-- Task description --
Reproduce, exactly and in full, the lines from the one with "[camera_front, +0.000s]" through the one with "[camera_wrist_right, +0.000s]" in the data below; drop pictures.

• • • • •

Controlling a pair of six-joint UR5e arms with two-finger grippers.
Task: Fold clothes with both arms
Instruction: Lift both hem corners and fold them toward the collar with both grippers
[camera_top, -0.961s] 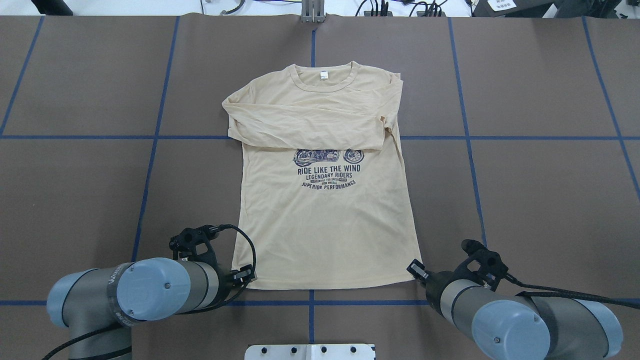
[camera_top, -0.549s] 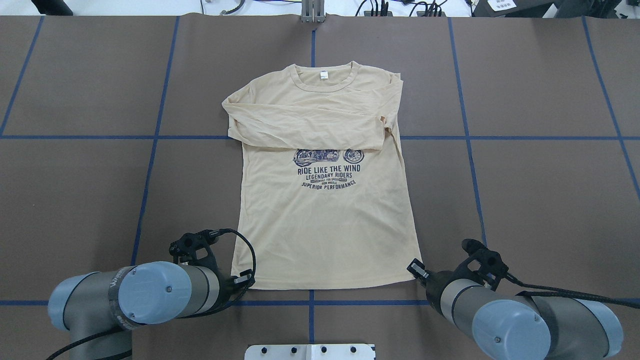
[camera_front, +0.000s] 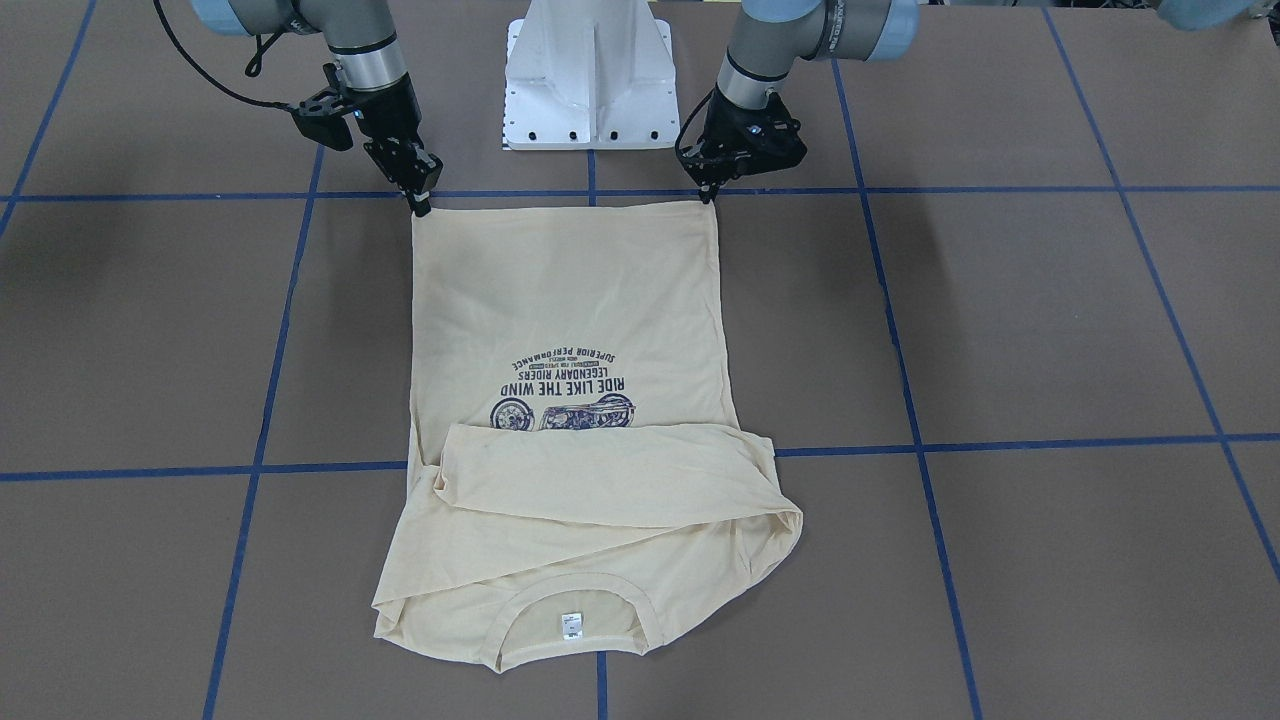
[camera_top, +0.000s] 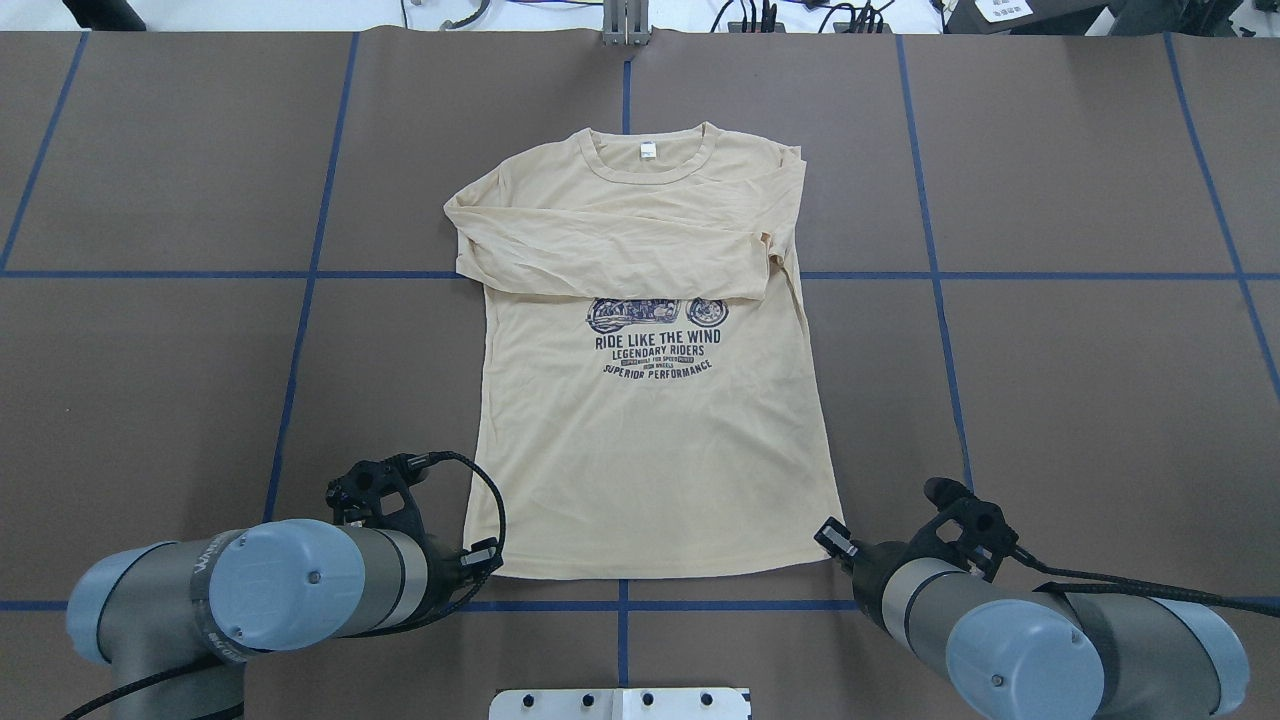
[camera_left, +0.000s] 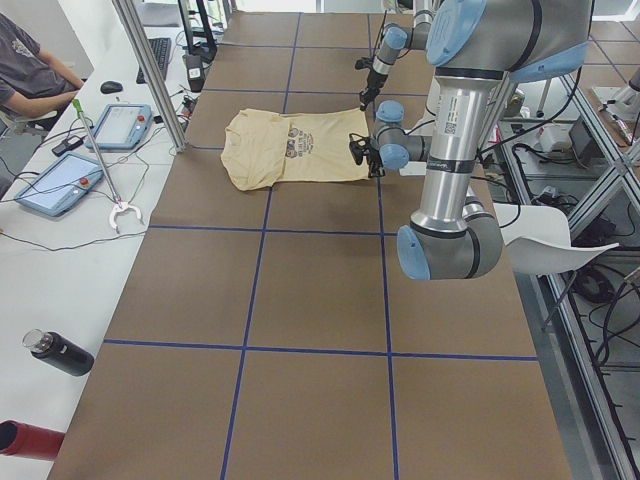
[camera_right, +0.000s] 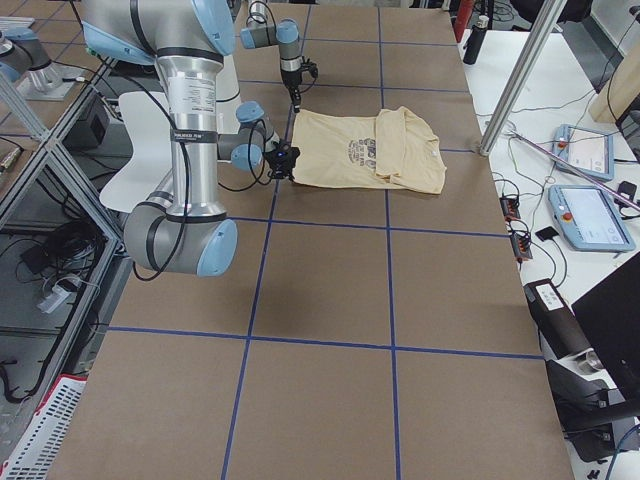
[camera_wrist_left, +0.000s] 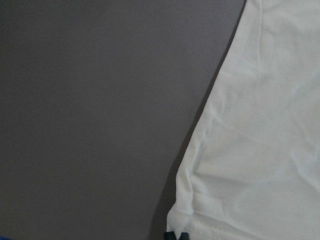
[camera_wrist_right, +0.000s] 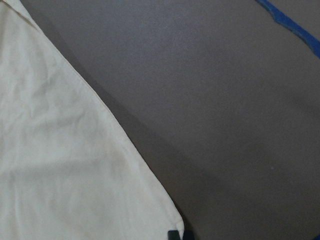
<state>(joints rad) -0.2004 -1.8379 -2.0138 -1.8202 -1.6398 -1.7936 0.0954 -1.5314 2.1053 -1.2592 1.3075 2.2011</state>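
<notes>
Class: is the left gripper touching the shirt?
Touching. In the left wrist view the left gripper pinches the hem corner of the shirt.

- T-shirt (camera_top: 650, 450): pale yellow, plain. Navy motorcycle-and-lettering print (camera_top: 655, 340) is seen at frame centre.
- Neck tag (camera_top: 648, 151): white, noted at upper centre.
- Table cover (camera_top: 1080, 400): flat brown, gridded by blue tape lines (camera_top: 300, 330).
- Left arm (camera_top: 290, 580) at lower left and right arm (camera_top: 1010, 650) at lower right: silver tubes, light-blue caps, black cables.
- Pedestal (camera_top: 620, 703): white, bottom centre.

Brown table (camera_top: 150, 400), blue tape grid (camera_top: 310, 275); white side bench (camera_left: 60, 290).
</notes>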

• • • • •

-- Reply --
[camera_front, +0.000s] 
[camera_top, +0.000s] 
[camera_left, +0.000s] 
[camera_right, +0.000s] 
[camera_wrist_left, +0.000s] 
[camera_wrist_right, +0.000s] 

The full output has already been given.